### Task material
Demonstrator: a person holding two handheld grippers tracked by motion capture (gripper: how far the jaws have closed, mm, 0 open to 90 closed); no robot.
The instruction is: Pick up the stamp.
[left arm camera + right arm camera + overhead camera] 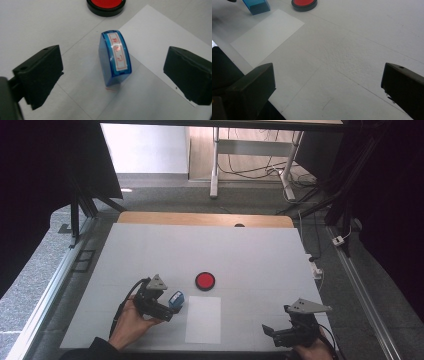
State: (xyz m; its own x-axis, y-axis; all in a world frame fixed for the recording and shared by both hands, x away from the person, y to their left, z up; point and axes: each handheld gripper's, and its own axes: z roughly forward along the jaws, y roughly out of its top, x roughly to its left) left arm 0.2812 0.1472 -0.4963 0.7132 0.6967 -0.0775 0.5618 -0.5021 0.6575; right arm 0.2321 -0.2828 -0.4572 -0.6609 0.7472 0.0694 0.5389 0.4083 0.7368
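Left claw (112, 72) standing released, jaws bracketing translucent blue plastic stamp (114, 56) without touching; stamp tilting on white-covered desk (260, 255) near front edge, just beside white paper sheet (203, 319), round red ink pad (205, 280) behind. Risk: uneven jaw contact tipping stamp over or skidding it onto sheet, smearing ink. Right claw (328, 85) released, idling near front right corner.

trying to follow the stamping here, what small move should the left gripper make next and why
Probably ease the left gripper forward a little and close on the blue stamp. Its jaws stand open on either side of the stamp, with a clear gap to each. The stamp rests on the table at the edge of the white paper, near the red ink pad, so it looks ready to be gripped.
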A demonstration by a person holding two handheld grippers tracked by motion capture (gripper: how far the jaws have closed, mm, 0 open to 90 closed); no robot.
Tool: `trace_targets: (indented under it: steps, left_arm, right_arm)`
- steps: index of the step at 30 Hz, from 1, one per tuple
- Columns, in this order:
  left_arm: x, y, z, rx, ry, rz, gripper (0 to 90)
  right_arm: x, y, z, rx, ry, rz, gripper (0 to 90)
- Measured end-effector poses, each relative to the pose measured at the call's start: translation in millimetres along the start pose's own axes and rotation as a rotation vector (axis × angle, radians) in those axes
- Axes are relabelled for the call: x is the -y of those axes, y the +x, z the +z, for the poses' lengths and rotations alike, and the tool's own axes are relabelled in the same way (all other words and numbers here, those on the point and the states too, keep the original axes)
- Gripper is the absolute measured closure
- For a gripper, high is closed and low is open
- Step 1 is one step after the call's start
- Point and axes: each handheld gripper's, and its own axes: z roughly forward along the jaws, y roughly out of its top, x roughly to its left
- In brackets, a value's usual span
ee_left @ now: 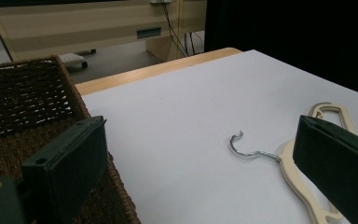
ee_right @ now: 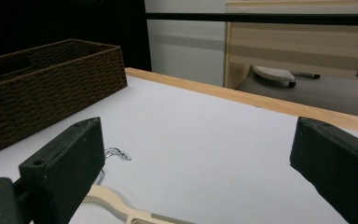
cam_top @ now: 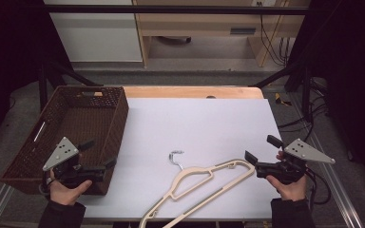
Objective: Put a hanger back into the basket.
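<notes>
A cream plastic clothes hanger with a bent metal hook (cam_top: 197,187) lay flat on the white table top (cam_top: 204,123), just right of the dark brown woven wicker basket (cam_top: 76,128), hook pointing away from the person. The left gripper (cam_top: 100,153) hovered over the basket's near right corner, jaws spread, holding nothing. The right gripper (cam_top: 261,149) hung just off the hanger's far shoulder, well right of the basket, jaws likewise spread and empty, probably lined up to take that end.

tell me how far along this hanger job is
Nothing looks done: the hanger lies flat on the white table, untouched, and the basket looks empty. Both the left gripper and right gripper are open, holding nothing. Grasping and moving the hanger remain.
</notes>
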Motion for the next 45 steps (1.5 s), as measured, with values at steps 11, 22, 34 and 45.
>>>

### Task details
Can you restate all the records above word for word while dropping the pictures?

### Exercise answer
Demonstrator: a person holding two handheld grippers tracked by motion capture (gripper: how far the jaws have closed, mm, 0 open to 90 closed); no robot.
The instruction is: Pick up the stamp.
[left arm camera + right arm camera + overhead camera] 
State: (xyz m; its own x-axis, y-axis; all in a world frame fixed for the recording and shared by both hands, x away from the person, y to their left, z up; point and axes: each handheld gripper's, and its own axes: z roughly forward along the jaws, y roughly out of its top, x roughly to its left) left arm 0.2812 0.1472 -0.4963 0.7132 0.6967 -0.0775 0.5618 -0.5021 0.6575; right arm 0.2321 -0.2828 -0.4572 -0.6609 0.7472 0.0694 0.5389 0.4083 0.7368
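Left claw (112, 72) standing released, jaws bracketing translucent blue plastic stamp (114, 56) without touching; stamp tilting on white-covered desk (260, 255) near front edge, just beside white paper sheet (203, 319), round red ink pad (205, 280) behind. Risk: uneven jaw contact tipping stamp over or skidding it onto sheet, smearing ink. Right claw (328, 85) released, idling near front right corner.

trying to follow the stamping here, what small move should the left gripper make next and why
Probably ease the left gripper forward a little and close on the blue stamp. Its jaws stand open on either side of the stamp, with a clear gap to each. The stamp rests on the table at the edge of the white paper, near the red ink pad, so it looks ready to be gripped.
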A demonstration by a person holding two handheld grippers tracked by motion capture (gripper: how far the jaws have closed, mm, 0 open to 90 closed); no robot.
Tool: `trace_targets: (indented under it: steps, left_arm, right_arm)`
- steps: index of the step at 30 Hz, from 1, one per tuple
- Columns, in this order:
  left_arm: x, y, z, rx, ry, rz, gripper (0 to 90)
  right_arm: x, y, z, rx, ry, rz, gripper (0 to 90)
- Measured end-effector poses, each relative to the pose measured at the call's start: translation in millimetres along the start pose's own axes and rotation as a rotation vector (axis × angle, radians) in those axes
- Axes are relabelled for the call: x is the -y of those axes, y the +x, z the +z, for the poses' lengths and rotations alike, and the tool's own axes are relabelled in the same way (all other words and numbers here, those on the point and the states too, keep the original axes)
- Gripper is the absolute measured closure
- For a gripper, high is closed and low is open
- Step 1 is one step after the call's start
- Point and axes: each handheld gripper's, and its own axes: z roughly forward along the jaws, y roughly out of its top, x roughly to its left
- In brackets, a value's usual span
ee_left @ now: 
ee_right @ now: 
cam_top @ now: 
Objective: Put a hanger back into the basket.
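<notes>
A cream plastic clothes hanger with a bent metal hook (cam_top: 197,187) lay flat on the white table top (cam_top: 204,123), just right of the dark brown woven wicker basket (cam_top: 76,128), hook pointing away from the person. The left gripper (cam_top: 100,153) hovered over the basket's near right corner, jaws spread, holding nothing. The right gripper (cam_top: 261,149) hung just off the hanger's far shoulder, well right of the basket, jaws likewise spread and empty, probably lined up to take that end.

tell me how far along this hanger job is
Nothing looks done: the hanger lies flat on the white table, untouched, and the basket looks empty. Both the left gripper and right gripper are open, holding nothing. Grasping and moving the hanger remain.
</notes>
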Motion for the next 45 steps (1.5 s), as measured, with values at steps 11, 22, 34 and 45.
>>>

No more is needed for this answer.